Gezamenlijk besluit 

Iedereen krijgt dan om de beurt het woord. ‘Het is belangrijk om het perspectief van verschillende zorgverleners te horen, omdat zij vanuit hun eigen expertise de situatie van de patiënt inschatten. We kijken of er alternatieve behandelingen mogelijk zijn, of de patiënt andere ernstige ziekten heeft, en of een transplantatie medisch gezien haalbaar is. Ook het sociale vangnet van de patiënt speelt een rol: is er genoeg steun van familie en vrienden voor de intensieve nazorg? Uiteindelijk beslissen we gezamenlijk of de patiënt wel of niet op de wachtlijst voor een donorlong komt.’ 

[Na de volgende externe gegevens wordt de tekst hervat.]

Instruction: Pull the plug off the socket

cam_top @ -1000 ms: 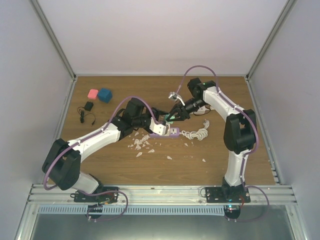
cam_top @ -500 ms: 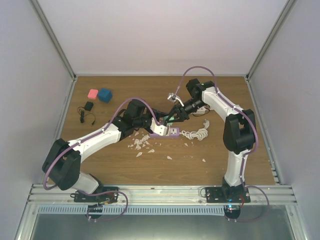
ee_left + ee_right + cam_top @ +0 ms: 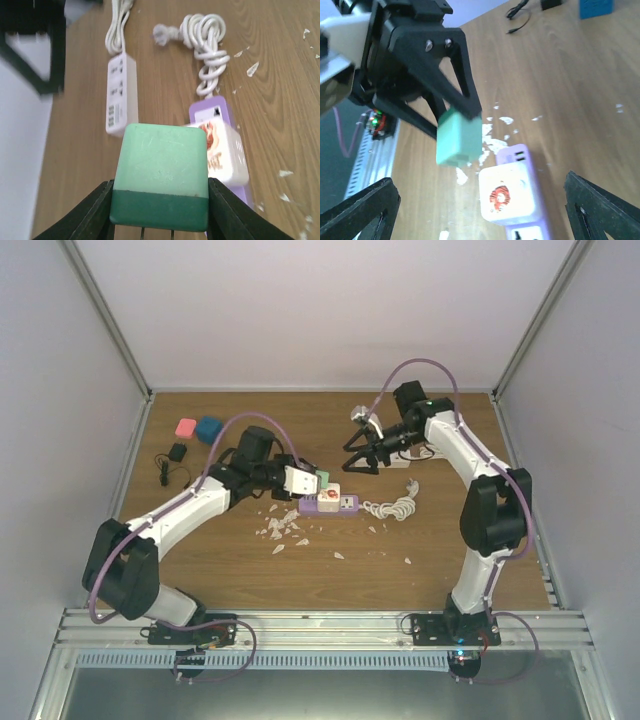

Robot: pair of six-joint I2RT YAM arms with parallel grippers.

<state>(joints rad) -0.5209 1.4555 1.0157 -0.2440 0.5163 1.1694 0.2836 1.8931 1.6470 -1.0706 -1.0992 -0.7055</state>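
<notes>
The green plug [image 3: 160,175] is clamped between my left gripper's [image 3: 160,184] black fingers [image 3: 95,212]. Two thin pins show under it. The plug hangs clear of the purple socket strip [image 3: 212,111] and slightly to its left, with table showing between them in the right wrist view. On the near end of the strip [image 3: 340,505] sits a white cube adapter [image 3: 222,150] with a red sticker. The top view puts the left gripper [image 3: 316,480] and the plug [image 3: 321,480] just above-left of the strip. My right gripper [image 3: 356,458] stands open and empty, up and right of the strip, its fingers [image 3: 360,210] spread wide around the view of the plug [image 3: 459,137].
A coiled white cable [image 3: 395,508] leads off the strip's right end. A white power strip [image 3: 120,92] lies behind it. White flakes [image 3: 283,530] litter the table in front. Pink block [image 3: 185,427], blue block [image 3: 209,430] and a black adapter [image 3: 176,453] sit at the far left.
My right gripper has opened and drawn back up and to the right. My left gripper has closed on the green plug and carried it up and left, off the strip.
</notes>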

Wanneer zijn de longen goed genoeg?  

Ook de beschikbaarheid van donorlongen speelt een rol. De donorlongen moeten passen bij de ontvanger, niet alleen qua bloedgroep, maar ook qua grootte', vertelt Verschuuren. ‘En de kwaliteit moet goed zijn. Maar je hebt niet altijd een keuze. We hebben ooit een jonge patiënt geholpen met longen van een roker. Uiteindelijk kreeg die patiënt longkanker en overleed daaraan. Dit soort situaties zijn hartverscheurend, maar als we die longen niet hadden getransplanteerd, was de patiënt meteen overleden. Gelukkig komen er nu meer donorlongen beschikbaar zodat dit soort dilemma’s nog maar weinig voorkomen.’ 

Slecht nieuws gesprekken 

Verschuuren voert ook de gesprekken met patiënten die niet geschikt zijn voor een longtransplantatie. ‘Die gesprekken zijn niet fijn om te doen, maar de meeste patiënten begrijpen vaak wel waarom ze niet geschikt zijn. Heel soms begrijpen mensen het niet, dan nemen ze het mij kwalijk dat ik hun een kans op een beter leven ontneem. Zulke gesprekken gaan je niet in de koude kleren zitten. Gelukkig komt dat niet vaak voor.’  

Het Dilemma

In het UMCG lopen we tegen allerlei soorten dilemma’s aan. In de rubriek Het Dilemma diepen we er elke acht weken een uit en laten we zien hoe we hiermee omgaan.